[Data items]

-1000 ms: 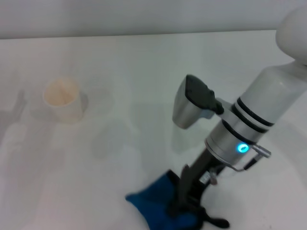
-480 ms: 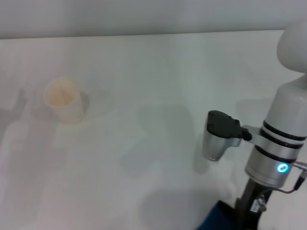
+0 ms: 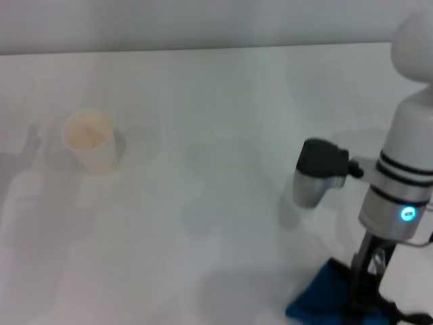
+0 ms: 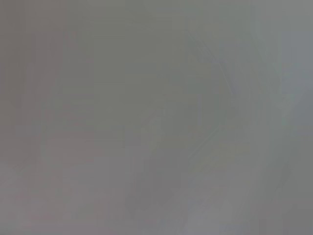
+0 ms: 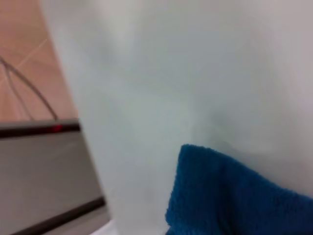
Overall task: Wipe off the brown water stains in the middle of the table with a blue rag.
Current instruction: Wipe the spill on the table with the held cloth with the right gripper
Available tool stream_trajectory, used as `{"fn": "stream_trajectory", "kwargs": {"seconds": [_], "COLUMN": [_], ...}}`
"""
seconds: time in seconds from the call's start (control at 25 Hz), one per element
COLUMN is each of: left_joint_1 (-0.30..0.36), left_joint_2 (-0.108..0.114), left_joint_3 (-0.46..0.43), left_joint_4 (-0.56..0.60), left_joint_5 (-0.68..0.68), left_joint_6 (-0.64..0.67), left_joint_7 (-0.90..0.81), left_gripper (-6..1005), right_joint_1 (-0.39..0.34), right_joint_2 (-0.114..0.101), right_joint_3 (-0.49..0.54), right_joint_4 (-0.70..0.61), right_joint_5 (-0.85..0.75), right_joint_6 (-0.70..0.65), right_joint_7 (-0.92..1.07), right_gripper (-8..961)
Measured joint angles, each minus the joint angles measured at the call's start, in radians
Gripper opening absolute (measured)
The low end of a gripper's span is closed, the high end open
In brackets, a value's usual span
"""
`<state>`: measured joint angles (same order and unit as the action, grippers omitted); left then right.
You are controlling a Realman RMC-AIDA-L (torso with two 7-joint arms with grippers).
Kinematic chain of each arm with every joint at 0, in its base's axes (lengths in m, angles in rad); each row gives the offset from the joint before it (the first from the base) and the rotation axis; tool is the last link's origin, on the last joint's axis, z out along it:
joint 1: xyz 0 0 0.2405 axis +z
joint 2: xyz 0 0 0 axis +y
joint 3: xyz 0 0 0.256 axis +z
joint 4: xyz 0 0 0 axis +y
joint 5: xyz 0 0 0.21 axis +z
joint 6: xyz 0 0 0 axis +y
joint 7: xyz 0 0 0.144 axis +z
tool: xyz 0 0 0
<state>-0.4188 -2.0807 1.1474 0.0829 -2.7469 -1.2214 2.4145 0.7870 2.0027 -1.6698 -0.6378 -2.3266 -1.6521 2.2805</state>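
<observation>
Paper cup standing off to my left

I'm seeing a cream paper cup (image 3: 90, 141) sitting upright, seemingly empty; beyond the edge, a tan floor (image 5: 27, 58) is showing.

The table (image 3: 203, 101) is plain white, unpatterned, with soft grey shadows across it. The blue rag (image 3: 325, 305) is a deep, bright blue; in the right wrist view (image 5: 234, 196) it shows an even, fuzzy blue with no print. The paper cup (image 3: 90, 141) is cream, slightly tan inside. The right arm (image 3: 406, 176) is white and silver with black bands and a glowing cyan light; its wrist camera housing (image 3: 318, 172) is black over silver. The brown water stains are perhaps a faint tint, too pale to place.
</observation>
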Motion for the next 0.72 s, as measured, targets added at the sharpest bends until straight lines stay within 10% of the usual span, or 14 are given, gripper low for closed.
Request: {"fn": "stream_trajectory", "kwargs": {"seconds": [0.72], "left_joint_1": [-0.003], "left_joint_2": [-0.002], "left_joint_3": [0.000], "left_joint_4": [0.002], "left_joint_5": [-0.002], "left_joint_6": [-0.002], "left_joint_7": [-0.005], "left_gripper": [869], "right_joint_1": [-0.012], "right_joint_2": [0.018], "right_joint_3": [0.147], "right_joint_4": [-0.046], "right_joint_5": [0.151], "right_joint_6": [0.471], "right_joint_7": [-0.005], "right_gripper": [43]}}
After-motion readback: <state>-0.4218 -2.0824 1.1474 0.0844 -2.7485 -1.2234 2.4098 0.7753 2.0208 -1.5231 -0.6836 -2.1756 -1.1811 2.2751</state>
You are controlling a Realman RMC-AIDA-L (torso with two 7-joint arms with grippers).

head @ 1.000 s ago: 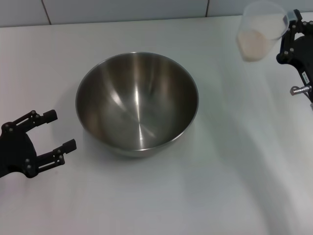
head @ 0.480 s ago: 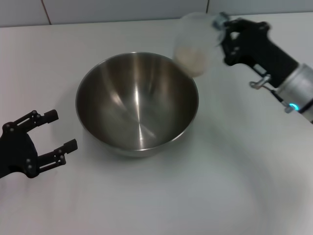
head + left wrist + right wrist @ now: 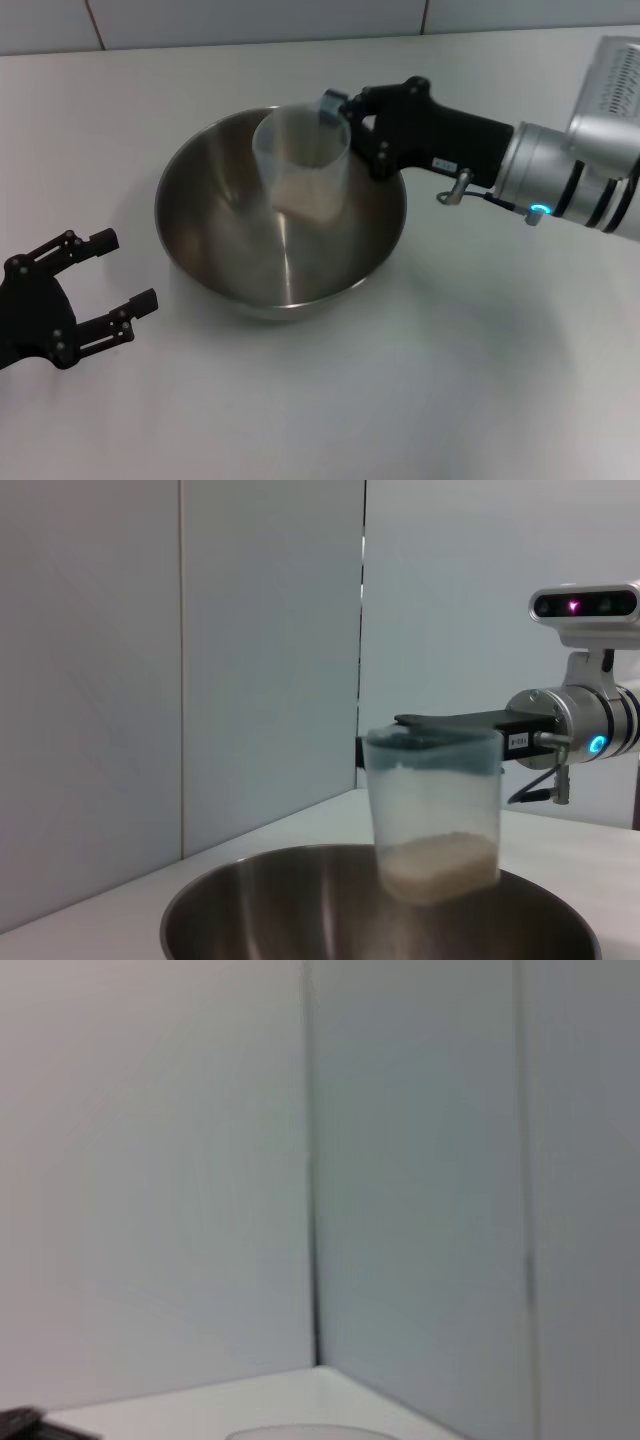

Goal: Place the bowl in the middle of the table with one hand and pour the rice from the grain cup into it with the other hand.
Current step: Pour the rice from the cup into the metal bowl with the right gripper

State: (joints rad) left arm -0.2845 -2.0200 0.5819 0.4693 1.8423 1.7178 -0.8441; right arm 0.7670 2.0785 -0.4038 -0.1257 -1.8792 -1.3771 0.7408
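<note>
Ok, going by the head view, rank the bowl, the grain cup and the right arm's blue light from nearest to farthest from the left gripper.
1. Bowl: mid-table, just beside the open left gripper.
2. Grain cup: over the bowl's far side, held upright by the right gripper, rice in its bottom.
3. Blue light: out on the right arm, farthest.

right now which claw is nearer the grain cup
Right. The right claw grips the grain cup over the bowl; the left claw sits open beside the bowl.
</note>
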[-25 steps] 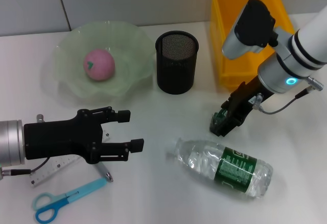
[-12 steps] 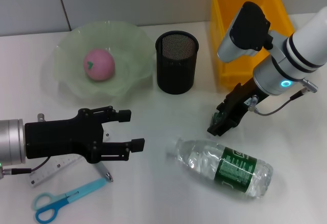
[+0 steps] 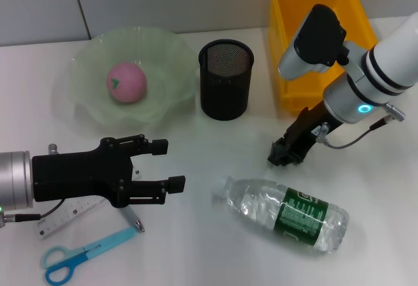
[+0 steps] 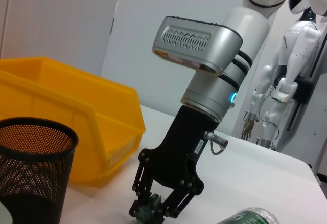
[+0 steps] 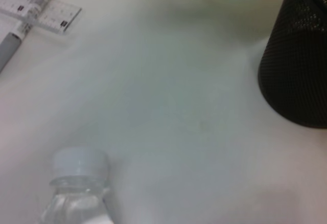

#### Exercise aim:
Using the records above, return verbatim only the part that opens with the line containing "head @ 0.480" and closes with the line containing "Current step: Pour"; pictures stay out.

#### Result below:
head @ 0.480 s ago: 
head + left wrist + right wrist @ now: 

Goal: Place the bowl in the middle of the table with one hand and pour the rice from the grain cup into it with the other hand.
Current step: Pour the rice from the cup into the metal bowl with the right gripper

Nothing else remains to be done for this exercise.